Saskatoon StarPhoenix

Harassment turned ‘dream job’ into nightmare, woman says

- HEATHER POLISCHUK hpolischuk@postmedia.com twitter.com/LPHeatherP

REGINA With a passion for the environmen­t and a diploma in environmen­tal engineerin­g technology, a Regina woman thought she had found her dream job when she was hired by the city to work at the landfill as a technologi­st.

Instead, she said, it quickly proved a nightmare.

The woman — who isn’t being named as she continues to fear for her safety — received her diploma in 2013 and was hired in September that year.

“This was actually a dream job that I had written down in my journals through school,” she said during an emotional interview on Tuesday.

“There was a lot of potential at the landfill to do very interestin­g work ... This was a perfect job for me.”

But she said what appeared to be an ideal situation soon proved the opposite. Her experience and that of two female colleagues was the subject of a recent decision by the Saskatchew­an Labour Relations Board (SLRB), which determined the women were let down badly by both their union and the city as they endured “extremely serious” sexual and gender-based harassment at the hands of male colleagues.

The woman said her own problems began almost immediatel­y.

On her first day, her supervisor — one of the women who were applicants in the SLRB hearing — warned her about various workplace problems, including what she described as a toxic work environmen­t.

“It was very glaringly obvious, because the second day that I was there, there was a man ... who was very sexually inappropri­ate with me,” she said.

It didn’t end there. She said the behaviour by various men toward her and female colleagues ran the gamut between inappropri­ate comments to unwanted sexual touching and other intimidati­ng actions.

The final straw came in March 2014 when she and her supervisor arrived at work to find the door to their lab kicked in, and two men standing nearby in what she viewed as a threatenin­g manner.

She found a new job, but says individual­s from the landfill continued to stalk her.

The woman said she and her colleagues spoke with various members of senior management, then — as was addressed at length in the SLRB decision — their union, CUPE Local 21, both to no effect. She and her colleagues filed a total of 72 formal complaints with the city, which eventually brought in an independen­t investigat­or to assess the situation. According to the SLRB decision, the investigat­or deemed many of the complaints to be well-founded.

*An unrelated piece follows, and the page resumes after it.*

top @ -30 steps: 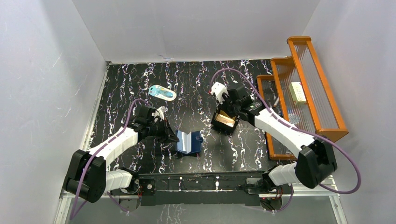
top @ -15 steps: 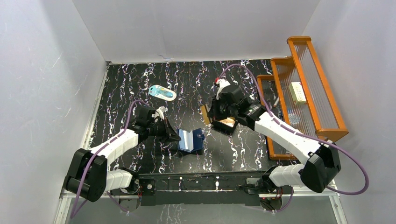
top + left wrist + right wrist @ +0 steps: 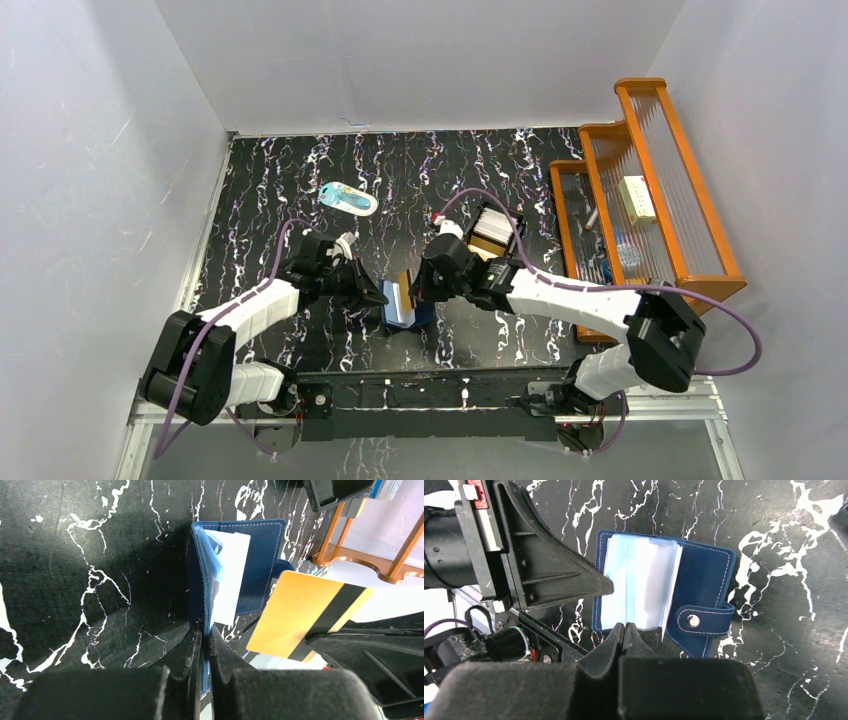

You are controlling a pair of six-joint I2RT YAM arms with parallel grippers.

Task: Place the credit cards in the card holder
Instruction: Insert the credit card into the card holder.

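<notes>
While the left jaws are closed on one cover of the card holder (image 3: 265, 565), near the middle of the desk's (image 3: 300, 180) near edge, so that its clear pockets gape, the right jaws grip the golden card (image 3: 305, 612) by one end just beside them, likely to slide it in next to the white card (image 3: 231, 570) already inside.

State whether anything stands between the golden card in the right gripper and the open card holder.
Nothing visible does. The golden card, pinched in the right gripper, hangs over the open card holder. The left gripper clamps the holder's cover at one edge, off the path. A white card pokes from one pocket.
</notes>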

But throughout much of their experience, they felt alone.

“No one had our back, except for each other,” she said.

By May 2014, the woman’s health was so stressed that her doctor ordered her to take time off work. She was also diagnosed with posttrauma­tic stress disorder.

The woman wiped away tears as she described the way the situation changed her from confident, friendly and career driven to fearful and socially anxious. She’s since managed to find another job in her field, a position that enables her to largely avoid contact with people.

“I was completely destroyed on every level of my life,” she said. “... If they would have just owned the problem, both the union and the city, we would still be in our ideal positions doing good work.